Iraq has devalued its local currency by a fifth as it battles a deep financial crisis triggered by the collapse in the global oil price.
The Central Bank of Iraq (CBI) announced on Saturday that it was scrapping an official exchange rate of ID1,182 to the dollar, and resetting the price the central bank will pay the Ministry of Finance for $1 at ID1,450 — a devaluation of more than 20 per cent. The CBI will sell dollars on to local banks for ID1,460.
Although the CBI is independent, the government has been pushing for this devaluation, Iraq’s biggest since 2003, to help it pay dinar-denominated salaries to about 3m state employees.
OPEC’s second-largest crude oil producer depends on hydrocarbon exports, and Baghdad’s revenues have been in effect cut in half by the oil price crash. That has left the government unable to cover its costs — the IMF forecasts Iraq’s fiscal deficit widening to 20 per cent of gross domestic product this year.
The slashed oil revenues are squeezing the CBI’s foreign currency reserves, which the World Bank has said had fallen to about $50bn by September, and forced the government to borrow heavily in order to pay salaries. Iraq’s public sector has trebled in size since the 2003 invasion, and the government is easily the country’s biggest employer. But it was late paying staff and pensioners in November, causing social unrest.
With the World Bank expecting poverty to rise sharply as its oil-dependent economy shrinks, war-fatigued Iraq’s financial situation is so grave that Iraq is in talks with the IMF for support.

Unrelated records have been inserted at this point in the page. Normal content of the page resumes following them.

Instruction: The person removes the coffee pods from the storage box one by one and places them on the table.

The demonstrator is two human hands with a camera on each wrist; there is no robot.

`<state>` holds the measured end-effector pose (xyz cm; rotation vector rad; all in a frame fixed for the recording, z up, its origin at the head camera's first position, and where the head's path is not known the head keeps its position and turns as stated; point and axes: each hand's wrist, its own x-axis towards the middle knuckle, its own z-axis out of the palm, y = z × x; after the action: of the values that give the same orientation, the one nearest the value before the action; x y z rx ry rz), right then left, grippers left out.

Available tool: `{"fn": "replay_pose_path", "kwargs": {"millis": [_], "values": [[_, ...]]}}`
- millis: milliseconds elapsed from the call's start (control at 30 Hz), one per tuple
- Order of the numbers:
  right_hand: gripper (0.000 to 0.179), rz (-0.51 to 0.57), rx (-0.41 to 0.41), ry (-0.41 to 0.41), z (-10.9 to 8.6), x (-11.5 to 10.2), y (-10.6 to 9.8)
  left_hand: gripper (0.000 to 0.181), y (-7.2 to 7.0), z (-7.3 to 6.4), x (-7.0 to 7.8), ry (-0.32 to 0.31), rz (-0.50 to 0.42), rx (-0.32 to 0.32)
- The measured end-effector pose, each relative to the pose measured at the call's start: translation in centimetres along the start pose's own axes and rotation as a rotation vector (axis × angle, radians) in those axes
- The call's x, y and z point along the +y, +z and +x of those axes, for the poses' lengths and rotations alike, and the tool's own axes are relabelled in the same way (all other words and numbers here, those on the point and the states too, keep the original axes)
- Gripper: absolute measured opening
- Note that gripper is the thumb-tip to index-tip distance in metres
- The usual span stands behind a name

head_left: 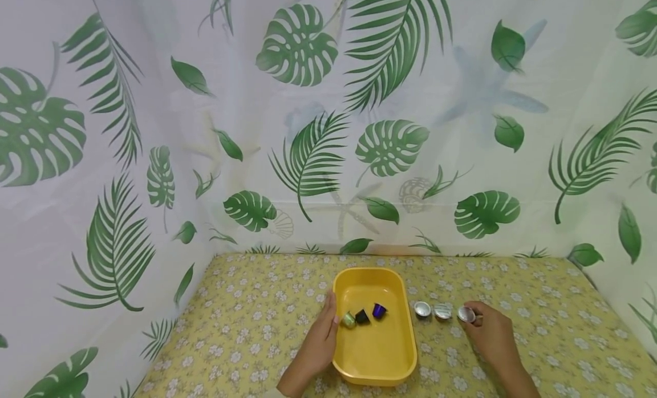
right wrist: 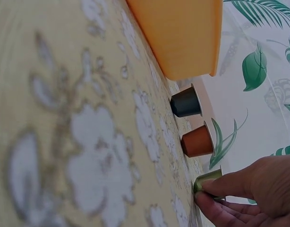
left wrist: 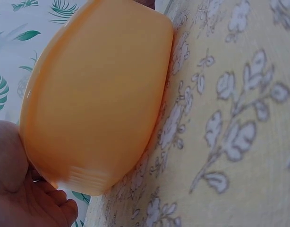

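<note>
A yellow plastic tub (head_left: 377, 352) stands on the table, with a pale green coffee capsule (head_left: 349, 320), a black capsule (head_left: 362, 317) and a dark blue capsule (head_left: 379, 311) lying in it. My left hand (head_left: 319, 338) holds the tub's left side, thumb at the rim and fingers against the outer wall. To the tub's right, my right hand (head_left: 490, 332) pinches a green capsule (right wrist: 208, 182) by its side, foil lid up. This capsule ends a row beside a dark capsule (right wrist: 186, 102) and a reddish-brown capsule (right wrist: 198, 142), both standing lid up.
A yellow flowered cloth (head_left: 246, 312) covers the table. Behind and at the sides hangs a white curtain (head_left: 328, 101) printed with green leaves, meeting the table's back edge.
</note>
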<state>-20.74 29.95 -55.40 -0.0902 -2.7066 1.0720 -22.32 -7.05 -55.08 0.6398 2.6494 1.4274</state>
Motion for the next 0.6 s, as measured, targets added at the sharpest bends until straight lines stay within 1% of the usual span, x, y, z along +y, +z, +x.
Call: {"fn": "replay_pose_path", "kwargs": {"millis": [267, 467, 600], "values": [[0.040, -0.037, -0.007, -0.009, 0.22, 0.13, 0.09, 0.054, 0.05, -0.04, -0.10, 0.013, -0.003, 0.001], [0.041, -0.036, 0.007, -0.028, 0.09, 0.02, 0.15, 0.054, 0.07, -0.05, -0.02, 0.010, -0.005, 0.001], [0.042, -0.025, 0.010, -0.024, 0.04, -0.04, 0.23, 0.054, 0.03, -0.06, 0.03, 0.009, -0.004, 0.006]]}}
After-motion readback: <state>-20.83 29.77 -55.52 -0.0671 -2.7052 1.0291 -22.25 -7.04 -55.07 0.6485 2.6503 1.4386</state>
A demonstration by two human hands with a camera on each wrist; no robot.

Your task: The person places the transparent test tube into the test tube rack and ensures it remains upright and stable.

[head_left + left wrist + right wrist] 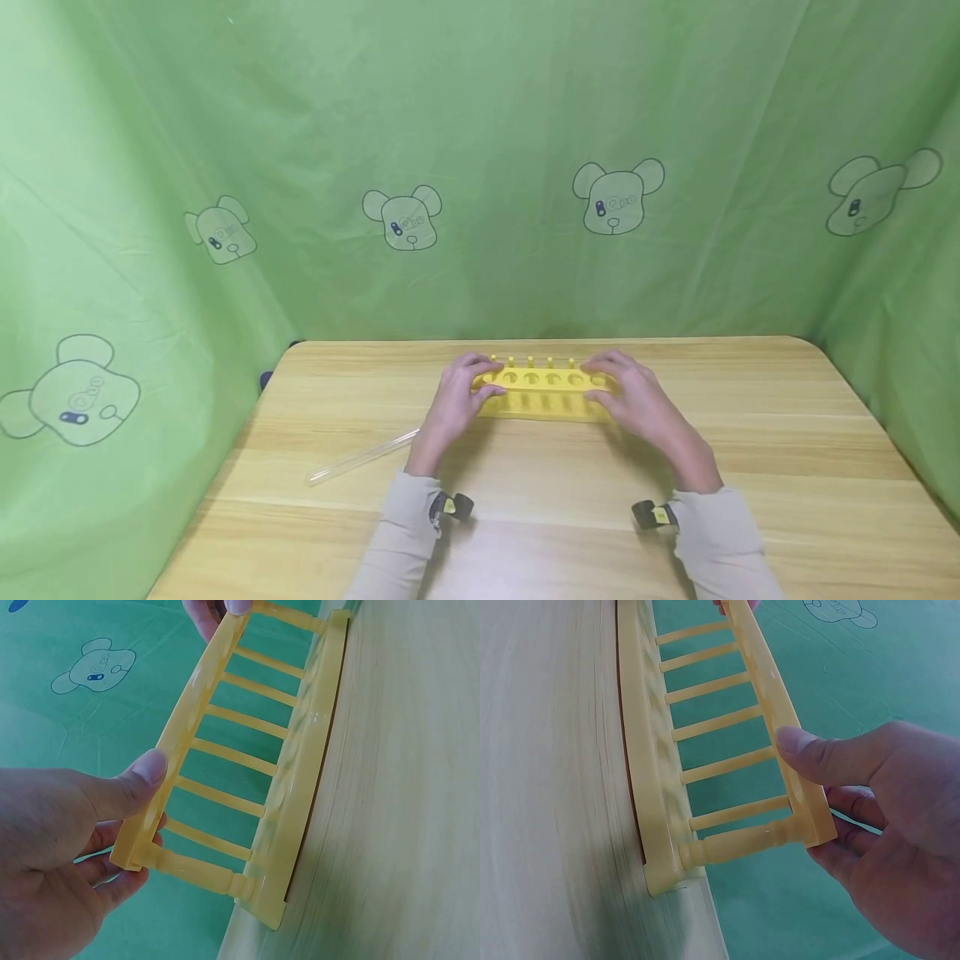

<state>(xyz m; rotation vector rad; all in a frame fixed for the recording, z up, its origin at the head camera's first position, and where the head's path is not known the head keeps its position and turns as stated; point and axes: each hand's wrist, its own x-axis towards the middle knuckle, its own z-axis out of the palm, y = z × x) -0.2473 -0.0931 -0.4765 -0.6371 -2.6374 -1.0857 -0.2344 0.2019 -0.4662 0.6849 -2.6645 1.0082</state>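
Observation:
A yellow test tube rack [540, 409] stands near the far side of the table, its top plate pierced by a row of holes and short pegs along the back. My left hand [456, 398] grips the left end of that top plate, thumb on the near side and fingers behind. The right end is held the same way by my right hand [639, 402]. Both wrist views show the rack's long base at the tabletop, with thin posts between base and top plate. A clear test tube [363, 457] lies on the table left of my left forearm, partly hidden by the wrist.
The wooden table [555, 533] has rounded far corners. Green curtain [495, 100] with printed bear heads encloses its back and sides. A small black wrist camera [462, 507] sits on the left sleeve, and another camera [645, 514] on the right.

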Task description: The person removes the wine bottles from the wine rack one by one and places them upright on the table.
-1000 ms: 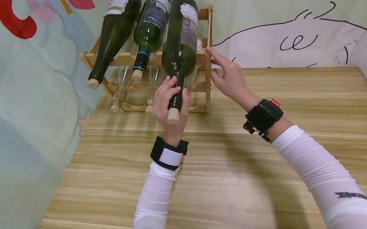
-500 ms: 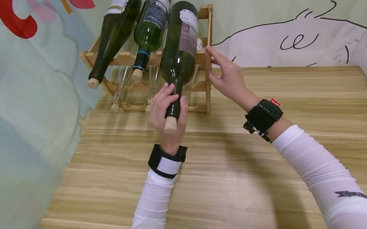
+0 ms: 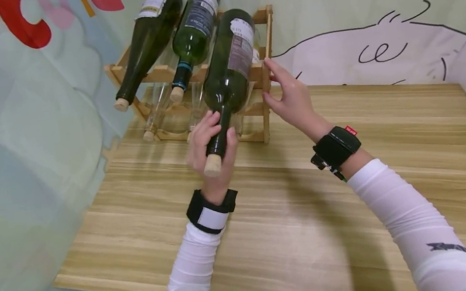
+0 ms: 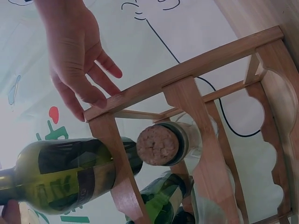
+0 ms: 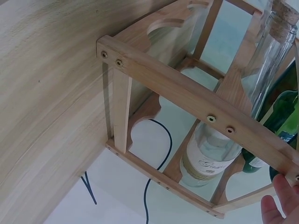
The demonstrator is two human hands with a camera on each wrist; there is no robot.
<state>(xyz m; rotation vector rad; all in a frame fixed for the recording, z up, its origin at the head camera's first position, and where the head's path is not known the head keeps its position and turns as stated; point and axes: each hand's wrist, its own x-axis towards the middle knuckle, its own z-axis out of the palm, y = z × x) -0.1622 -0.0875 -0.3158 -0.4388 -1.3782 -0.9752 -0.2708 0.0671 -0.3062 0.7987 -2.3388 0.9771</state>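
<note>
My left hand [image 3: 207,151] grips the neck of a dark green wine bottle [image 3: 229,84], its cork [image 3: 214,164] pointing toward me. The bottle slants over the right end of the wooden wine rack [image 3: 265,116], its base end still above the upper tier. In the left wrist view the same wine bottle [image 4: 70,175] juts out past the rack's front bar. My right hand [image 3: 293,99] touches the rack's right front post with index finger and thumb extended. In the right wrist view, fingertips [image 5: 282,191] of that hand meet the rack's side rail [image 5: 173,88].
Two more corked bottles, one dark [image 3: 148,40] and one with a blue-banded neck [image 3: 193,36], lie on the upper tier. Clear glass bottles, one with a white label [image 5: 210,161], lie in the lower tier. The rack stands near the back of a wooden table [image 3: 136,219], before a printed curtain.
My left hand has drawn the wine bottle toward me and slightly left, so its neck and base sit lower in the head view. The right hand stays at the rack's post.
</note>
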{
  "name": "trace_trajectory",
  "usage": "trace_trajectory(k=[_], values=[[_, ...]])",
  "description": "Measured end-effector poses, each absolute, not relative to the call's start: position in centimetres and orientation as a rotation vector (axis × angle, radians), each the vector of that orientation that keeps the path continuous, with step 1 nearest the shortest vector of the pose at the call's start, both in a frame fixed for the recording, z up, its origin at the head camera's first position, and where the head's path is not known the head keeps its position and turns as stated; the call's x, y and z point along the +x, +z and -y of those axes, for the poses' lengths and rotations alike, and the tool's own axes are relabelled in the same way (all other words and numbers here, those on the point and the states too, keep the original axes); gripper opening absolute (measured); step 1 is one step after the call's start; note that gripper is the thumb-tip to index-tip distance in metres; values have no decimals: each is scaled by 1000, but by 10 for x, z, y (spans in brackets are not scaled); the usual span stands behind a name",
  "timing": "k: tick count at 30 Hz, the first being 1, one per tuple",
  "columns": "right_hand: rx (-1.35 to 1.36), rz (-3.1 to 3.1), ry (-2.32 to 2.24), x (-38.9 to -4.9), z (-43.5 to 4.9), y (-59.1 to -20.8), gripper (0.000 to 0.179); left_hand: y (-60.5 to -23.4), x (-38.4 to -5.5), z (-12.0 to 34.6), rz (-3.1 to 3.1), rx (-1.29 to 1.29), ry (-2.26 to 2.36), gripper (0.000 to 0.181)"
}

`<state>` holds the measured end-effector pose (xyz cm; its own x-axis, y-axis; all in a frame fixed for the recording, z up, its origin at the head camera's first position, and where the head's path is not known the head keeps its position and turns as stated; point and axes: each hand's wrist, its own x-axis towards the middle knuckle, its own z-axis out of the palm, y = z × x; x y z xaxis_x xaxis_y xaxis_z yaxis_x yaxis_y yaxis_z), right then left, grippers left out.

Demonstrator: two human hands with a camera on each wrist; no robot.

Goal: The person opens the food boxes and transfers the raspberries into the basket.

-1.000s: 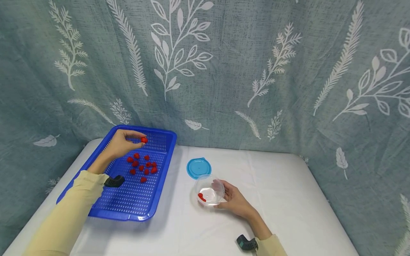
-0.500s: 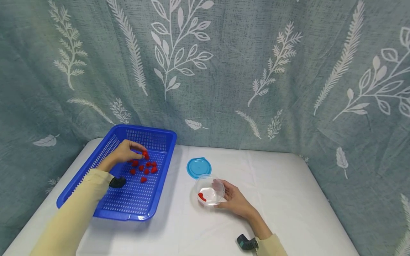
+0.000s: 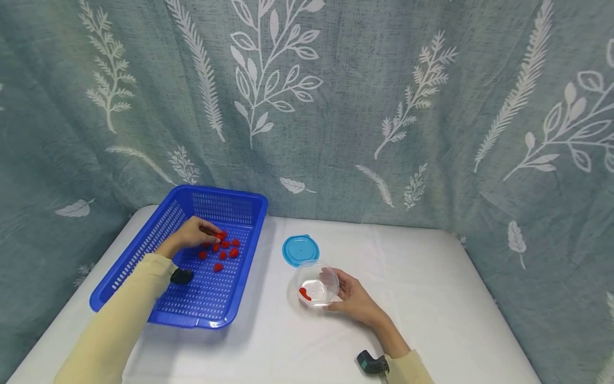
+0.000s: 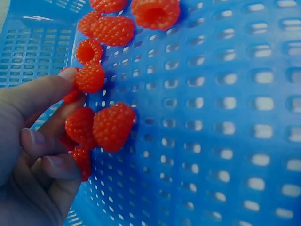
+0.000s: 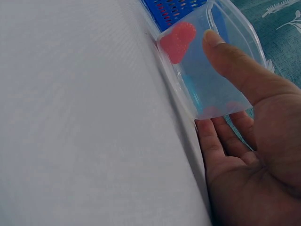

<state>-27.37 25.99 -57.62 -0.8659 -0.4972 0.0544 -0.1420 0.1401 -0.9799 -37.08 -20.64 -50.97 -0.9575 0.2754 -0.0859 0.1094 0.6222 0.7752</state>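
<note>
In the head view my left hand [image 3: 193, 233] reaches down into the blue plastic basket [image 3: 223, 201], among several red raspberries [image 3: 234, 253]. Up close in the left wrist view, its fingertips pinch a raspberry [image 4: 73, 96] that they partly hide, while other raspberries [image 4: 114, 126] lie right beside the fingers. My right hand [image 3: 356, 298] holds a clear plastic tub [image 3: 320, 289] on the white cloth, thumb on one side and fingers on the other. Inside the tub, red raspberries [image 5: 178, 42] lie against one side; the right wrist view shows two touching.
Just behind the tub lies a round blue lid [image 3: 300, 250] on the white-covered table [image 3: 422, 277]. A green leaf-patterned curtain [image 3: 336, 133] hangs along the table's back and sides. A dark device is strapped at each wrist.
My left hand has lowered a raspberry from above the basket's middle down to the other raspberries. The right hand and the tub have stayed in place; the view has shifted slightly.
</note>
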Motion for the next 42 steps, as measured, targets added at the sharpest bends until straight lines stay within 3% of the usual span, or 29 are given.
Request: trace_trajectory(k=[10,18,23,30,42], values=[[-618,-2124,-1797,-272,-259,-574,90,-507,-370,204,-2679,380,1192,33],[-634,-2118,-1799,-273,-259,-574,90,-467,-359,201,-2731,482,1293,50],[-636,-2116,-1799,-273,-259,-575,90,-437,-328,182,-2769,585,1508,42],[-645,-2118,-1805,-272,-260,-574,90,-412,-260,138,-2594,750,1758,37],[-648,-2124,-1803,-272,-258,-574,89,-434,-198,72,-2460,763,1632,42]])
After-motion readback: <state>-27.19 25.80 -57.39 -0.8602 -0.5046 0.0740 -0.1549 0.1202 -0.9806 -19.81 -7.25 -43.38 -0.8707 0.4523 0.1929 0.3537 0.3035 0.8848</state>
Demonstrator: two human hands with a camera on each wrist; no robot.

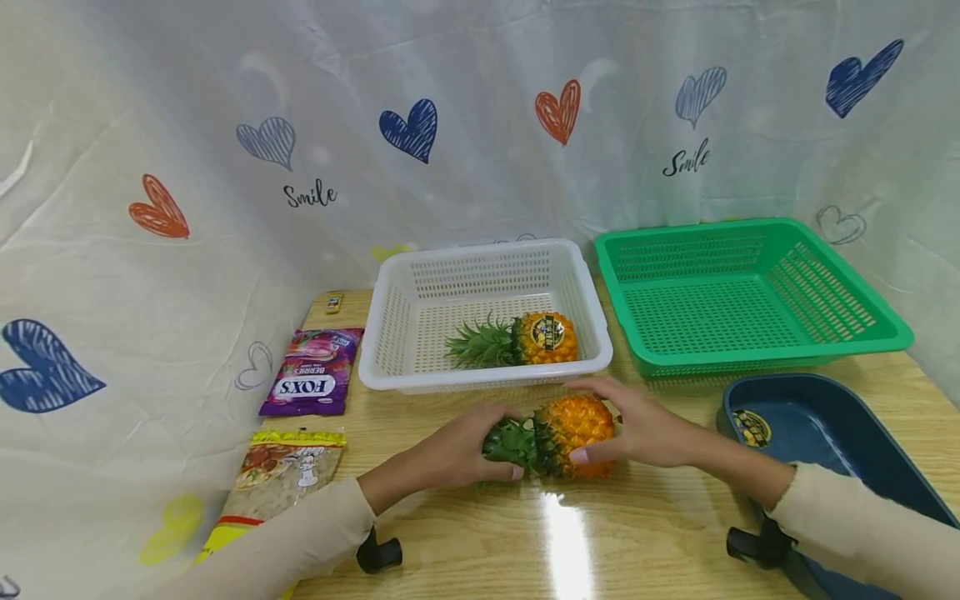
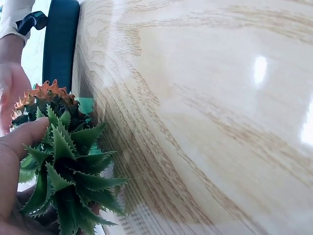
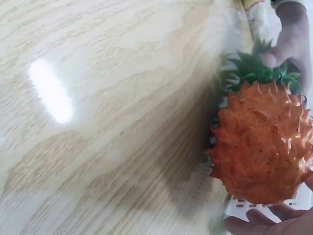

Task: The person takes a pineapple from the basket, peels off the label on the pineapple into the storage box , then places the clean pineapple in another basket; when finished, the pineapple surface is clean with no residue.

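Note:
A toy-like pineapple (image 1: pixel 576 435) with an orange body and green crown lies sideways between both hands, in front of the white basket. My left hand (image 1: pixel 480 446) grips its leaves (image 2: pixel 73 171); in the left wrist view the thumb lies on the crown and the other fingers are partly hidden beneath. My right hand (image 1: pixel 637 425) spans the round orange end, thumb on the near side and fingers on the far side. The right wrist view shows the spiky body (image 3: pixel 264 142) large, with right fingertips (image 3: pixel 239 226) close by its base.
A white basket (image 1: pixel 375 333) holds another pineapple (image 1: pixel 551 337) with a round label. To its right stands a green basket (image 1: pixel 648 358), and a dark blue tray (image 1: pixel 817 387) sits at the right. Purple candy bag (image 1: pixel 315 371) and a yellow-topped food packet (image 1: pixel 288 471) lie left.

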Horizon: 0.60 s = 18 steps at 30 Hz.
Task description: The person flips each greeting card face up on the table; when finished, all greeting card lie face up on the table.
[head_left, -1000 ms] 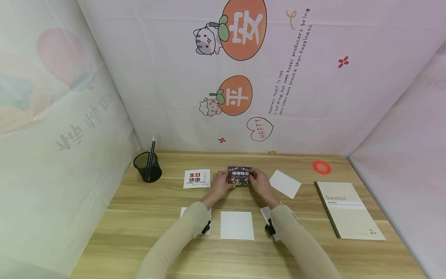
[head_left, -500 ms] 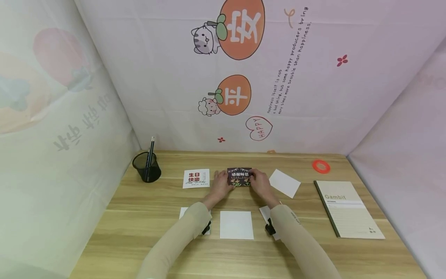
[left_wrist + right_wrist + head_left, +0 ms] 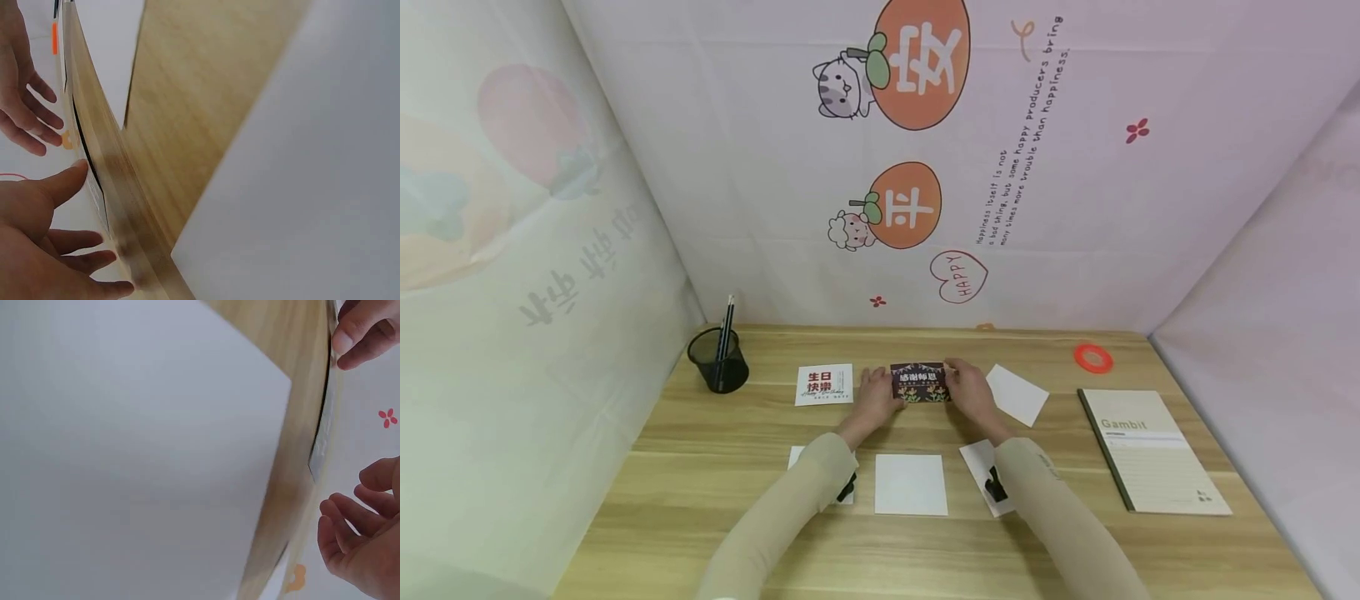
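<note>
A dark greeting card with white characters and printed flowers lies at the middle of the table in the head view. My left hand is at its left edge. In the left wrist view, the thumb of that hand touches the card's edge, with the other fingers extended beside it. My right hand is just off the card's right end. Its fingers are relaxed and hold nothing in the right wrist view, where the right hand stands apart from the card.
A white birthday card lies left, a blank white card right. Nearer me lie a white square and two white cards partly under my sleeves. Farther out stand a black mesh pen cup, an orange-red ring and a notebook.
My right hand has moved slightly to the right, off the card's end, so more of the dark card shows. My left hand has stayed at the left edge.
</note>
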Motion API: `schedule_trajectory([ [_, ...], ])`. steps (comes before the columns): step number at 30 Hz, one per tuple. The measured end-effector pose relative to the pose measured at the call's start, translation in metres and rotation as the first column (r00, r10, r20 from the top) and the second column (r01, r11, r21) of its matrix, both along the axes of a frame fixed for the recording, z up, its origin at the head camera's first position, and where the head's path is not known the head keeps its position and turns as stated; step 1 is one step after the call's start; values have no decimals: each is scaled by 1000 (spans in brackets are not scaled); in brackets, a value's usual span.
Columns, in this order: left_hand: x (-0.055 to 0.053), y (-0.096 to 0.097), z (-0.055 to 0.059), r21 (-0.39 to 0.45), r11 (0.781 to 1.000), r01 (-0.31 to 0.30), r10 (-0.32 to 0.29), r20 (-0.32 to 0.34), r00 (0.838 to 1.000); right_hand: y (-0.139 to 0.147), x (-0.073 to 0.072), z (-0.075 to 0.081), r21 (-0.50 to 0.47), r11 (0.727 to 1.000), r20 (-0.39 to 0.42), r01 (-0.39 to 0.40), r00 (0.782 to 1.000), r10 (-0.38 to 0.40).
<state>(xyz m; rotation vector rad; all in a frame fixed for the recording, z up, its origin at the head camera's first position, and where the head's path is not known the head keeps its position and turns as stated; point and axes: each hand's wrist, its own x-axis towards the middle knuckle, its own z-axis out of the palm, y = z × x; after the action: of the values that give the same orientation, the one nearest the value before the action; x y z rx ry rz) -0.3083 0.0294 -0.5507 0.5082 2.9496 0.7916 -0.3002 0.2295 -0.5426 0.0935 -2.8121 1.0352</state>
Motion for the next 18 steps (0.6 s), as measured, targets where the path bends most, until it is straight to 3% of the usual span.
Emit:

Devaluation “sends a signal to the IMF and others about how desperate the situation has become and Iraq is ready to take some of these painful steps” towards more fiscal austerity, said Sajad Jiyad, a Baghdad-based fellow with the Century Foundation.
Continuing to protect an overvalued exchange rate has “been an indefensible position for a while,” added Mr Jiyad. “Financially, it doesn’t make a huge amount of sense to use up valuable cash reserves when the currency is not sustainable at that peg any more.”
But as Iraq relies on imports, weakening the dinar is likely to spark inflation. Prices have so far remained low partly because Iraq’s two biggest trade partners, Iran and Turkey, have had their own currency depreciations.
“For the general population there’s a worry that food prices will increase, we still import most of our foodstuff,” said Mr Jiyad.
Further erosion of living conditions is a potentially unpopular side-effect for Prime Minister Mustafa al-Kadhimi’s government, which took office after mass protests toppled the previous administration and has pledged fresh elections as early as June next year.
Finance minister Ali Allawi has warned that Iraq must take serious measures to reform its spending, which has ballooned as politicians used public hiring to buy votes and loyalty. The IMF this month advised the Iraqi government to use its 2021 budget to prioritise “reversing the unsustainable expansion of wage and pension bills, reducing inefficient energy subsidies, and raising non-oil revenues”.